Ursprünglich wurde die Behandlung aufgrund von Baastrups Beschreibung, die das Problem mit den Dornfortsätzen in Verbindung brachte, auf die auf einfachen Röntgenbildern sichtbare interspinöse Anomalie ausgerichtet und bestand ursprünglich in einer chirurgischen Entfernung des Dornfortsatzes mit schlechten und inkonsistenten Ergebnissen. Beks untersuchte 64 Patienten, bei denen eine Resektion des Dornfortsatzes mit sehr schlechten Ergebnissen durchgeführt wurde. Nur 11/64 Patienten berichteten über eine Schmerzlinderung. Röntgenuntersuchungen in Form von Röntgenbildern (d. h. kein CT oder MRT) wurden retrospektiv ausgewertet und zeigten, dass alle 53 Patienten, bei denen die Operation fehlgeschlagen war, eine andere Pathologie der Wirbelsäule aufwiesen, darunter in 55 % eine lumbale Spondylose, in 23 % eine Bandscheibendegeneration und in 13 % eine Spinalkanalstenose. Er führte die nicht erkannte Pathologie zu Recht als Grund für die erfolglose Resektion des Dornfortsatzes an. Die Schlussfolgerung war, dass die Baastrup-Krankheit keine eigenständige Krankheit ist, sondern eine Folge mechanischer Veränderungen der interspinösen und supraspinösen Bänder, degenerativer lumbaler Bandscheiben und Facetten mit interspinösen Schleimbeuteln, Osteophytenbildung und Spondylose.

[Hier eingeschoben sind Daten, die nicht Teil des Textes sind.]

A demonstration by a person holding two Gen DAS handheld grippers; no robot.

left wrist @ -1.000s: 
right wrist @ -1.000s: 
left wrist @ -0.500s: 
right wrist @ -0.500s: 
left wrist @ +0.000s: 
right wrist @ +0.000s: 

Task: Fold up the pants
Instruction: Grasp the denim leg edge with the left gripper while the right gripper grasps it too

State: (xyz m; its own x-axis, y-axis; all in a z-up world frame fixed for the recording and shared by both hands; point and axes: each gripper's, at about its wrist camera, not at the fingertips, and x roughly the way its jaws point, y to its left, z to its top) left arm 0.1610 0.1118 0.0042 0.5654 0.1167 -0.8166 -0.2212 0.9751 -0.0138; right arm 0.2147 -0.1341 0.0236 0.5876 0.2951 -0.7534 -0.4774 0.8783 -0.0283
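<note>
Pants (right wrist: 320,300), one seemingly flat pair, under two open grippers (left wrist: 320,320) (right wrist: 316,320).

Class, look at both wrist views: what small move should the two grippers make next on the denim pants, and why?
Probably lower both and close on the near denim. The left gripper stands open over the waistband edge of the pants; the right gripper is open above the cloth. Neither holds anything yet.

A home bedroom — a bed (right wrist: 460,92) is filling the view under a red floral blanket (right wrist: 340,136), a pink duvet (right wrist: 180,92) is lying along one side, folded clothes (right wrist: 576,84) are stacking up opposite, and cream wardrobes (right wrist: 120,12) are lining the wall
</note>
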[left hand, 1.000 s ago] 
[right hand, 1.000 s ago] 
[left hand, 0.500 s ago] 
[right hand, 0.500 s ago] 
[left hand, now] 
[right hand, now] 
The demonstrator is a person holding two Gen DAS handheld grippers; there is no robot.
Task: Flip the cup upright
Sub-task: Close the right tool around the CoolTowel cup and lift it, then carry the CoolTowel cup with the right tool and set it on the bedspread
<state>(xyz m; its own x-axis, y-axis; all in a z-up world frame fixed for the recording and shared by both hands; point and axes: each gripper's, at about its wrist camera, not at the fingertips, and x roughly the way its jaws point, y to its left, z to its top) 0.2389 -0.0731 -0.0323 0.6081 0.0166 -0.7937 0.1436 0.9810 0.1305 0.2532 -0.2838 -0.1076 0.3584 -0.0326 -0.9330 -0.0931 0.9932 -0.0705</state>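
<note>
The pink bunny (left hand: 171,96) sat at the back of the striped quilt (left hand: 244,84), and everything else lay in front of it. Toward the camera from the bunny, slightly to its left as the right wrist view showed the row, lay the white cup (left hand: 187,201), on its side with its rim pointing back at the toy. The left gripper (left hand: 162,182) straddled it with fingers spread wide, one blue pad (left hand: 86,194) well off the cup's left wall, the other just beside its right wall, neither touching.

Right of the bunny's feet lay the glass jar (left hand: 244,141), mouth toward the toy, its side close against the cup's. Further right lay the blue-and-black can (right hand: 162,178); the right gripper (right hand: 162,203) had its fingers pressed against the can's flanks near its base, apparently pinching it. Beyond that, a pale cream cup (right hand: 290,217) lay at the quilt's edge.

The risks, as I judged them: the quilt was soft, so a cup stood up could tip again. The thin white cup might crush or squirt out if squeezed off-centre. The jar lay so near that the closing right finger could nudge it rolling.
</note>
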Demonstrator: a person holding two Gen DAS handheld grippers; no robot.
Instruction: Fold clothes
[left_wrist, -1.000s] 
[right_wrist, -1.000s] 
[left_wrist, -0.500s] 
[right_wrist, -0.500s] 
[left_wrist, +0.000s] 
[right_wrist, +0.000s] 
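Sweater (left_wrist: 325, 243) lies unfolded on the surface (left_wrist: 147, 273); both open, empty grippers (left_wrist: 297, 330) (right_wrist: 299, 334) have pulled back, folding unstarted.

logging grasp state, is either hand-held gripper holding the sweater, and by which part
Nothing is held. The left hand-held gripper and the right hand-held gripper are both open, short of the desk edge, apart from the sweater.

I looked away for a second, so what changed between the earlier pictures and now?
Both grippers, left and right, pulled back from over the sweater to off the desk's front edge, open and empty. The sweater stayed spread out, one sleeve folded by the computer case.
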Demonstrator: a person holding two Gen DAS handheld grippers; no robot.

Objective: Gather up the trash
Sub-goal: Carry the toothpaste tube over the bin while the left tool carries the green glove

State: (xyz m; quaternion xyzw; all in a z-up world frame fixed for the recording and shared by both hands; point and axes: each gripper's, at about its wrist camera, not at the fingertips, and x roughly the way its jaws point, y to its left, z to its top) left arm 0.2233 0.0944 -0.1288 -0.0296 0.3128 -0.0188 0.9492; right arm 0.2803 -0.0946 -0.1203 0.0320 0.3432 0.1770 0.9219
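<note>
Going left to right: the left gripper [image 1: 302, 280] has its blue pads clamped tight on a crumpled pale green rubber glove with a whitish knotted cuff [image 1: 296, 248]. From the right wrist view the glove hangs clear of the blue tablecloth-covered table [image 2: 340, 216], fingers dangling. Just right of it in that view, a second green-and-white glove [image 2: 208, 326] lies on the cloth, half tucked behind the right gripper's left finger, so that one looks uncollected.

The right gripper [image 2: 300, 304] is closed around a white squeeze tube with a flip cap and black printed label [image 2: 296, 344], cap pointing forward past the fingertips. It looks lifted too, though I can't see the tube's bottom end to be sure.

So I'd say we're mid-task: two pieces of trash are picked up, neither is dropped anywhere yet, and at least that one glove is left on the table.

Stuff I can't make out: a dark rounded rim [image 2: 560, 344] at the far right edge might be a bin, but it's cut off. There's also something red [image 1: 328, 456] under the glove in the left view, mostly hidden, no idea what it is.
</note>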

Anfänglich wurden einzelne Fallberichte veröffentlicht, in denen epidurale Zysten und Massen gefunden wurden, die eine Stenose im Zusammenhang mit der Baastrup-Krankheit verursachten, aber später wurde erkannt, dass diese beiden Probleme viel häufiger miteinander verbunden waren. Chen et al. untersuchten 10 Fälle von hinteren dorsalen intraspinalen Zysten und stellten gleichzeitig degenerative Bandscheibenerkrankungen und Stenosen unterschiedlichen Grades, Spondylolisthesis auf oder unterhalb der Zystenhöhe mit ausgeprägter Facettendegeneration sowie bei drei Patienten Facettengelenksergüsse fest. Sie kamen zu dem Schluss, dass die Baastrup-Krankheit mit interspinaler Flüssigkeit assoziiert ist, und wenn der Schleimbeutel groß genug ist, kann er sich in den hinteren Epiduralraum ausdehnen und eine Kanalstenose verursachen. Sie stellten auch fest, dass nicht alle Zysten mit den Facettengelenken oder dem dorsalen Epiduralraum kommunizieren. Die MRT zeigte auch eine schwere Stenose aufgrund einer hinteren, nicht zystischen fibrösen Masse, oft mit einem linearen Flüssigkeitssignal aus dem interspinalen Raum. Bei der Operation wurde ein interspinaler Spalt gefunden, der sich leicht sondieren ließ, ohne dass das Ligamentum interspinale entfernt werden musste. Die histologischen Befunde zeigten, dass es sich um eine Kollagenmatrixmasse mit peripherer Entzündung handelte. Sie schlugen vor, dass sich die Baastrup-Zyste mit der Zeit verändern und faseriger werden könnte. Kwong et al. führten eine weitere retrospektive radiologische Untersuchung von 1008 CT-Scans durch und stellten fest, dass 41 % Anzeichen einer Baastrup-Krankheit aufwiesen, am häufigsten bei L4-5, und dass die Häufigkeit dieses Befundes mit dem Alter zunahm und auch mehrstufig wurde. Sie kamen zu dem Schluss, dass die Baastrup-Krankheit Teil der erwarteten degenerativen Veränderungen der Wirbelsäule im Alter ist, und mahnten zur Vorsicht, bevor sie die Baastrup-Krankheit als alleinige Ursache von Rückenschmerzen diagnostizieren. Eine Studie mit interspinösen Distraktions- und Stabilisierungsvorrichtungen zeigte eindeutig, dass die Stabilisierung des interspinösen Raums zur Auflösung der Zysten und zur Linderung der Symptome führt, was darauf hindeutet, dass die zystischen degenerativen Veränderungen eine Reaktion auf die Instabilität sind, die sich aus der Verschlechterung und Laxheit des degenerativen interspinösen Bandes ergibt (Abbildung 3).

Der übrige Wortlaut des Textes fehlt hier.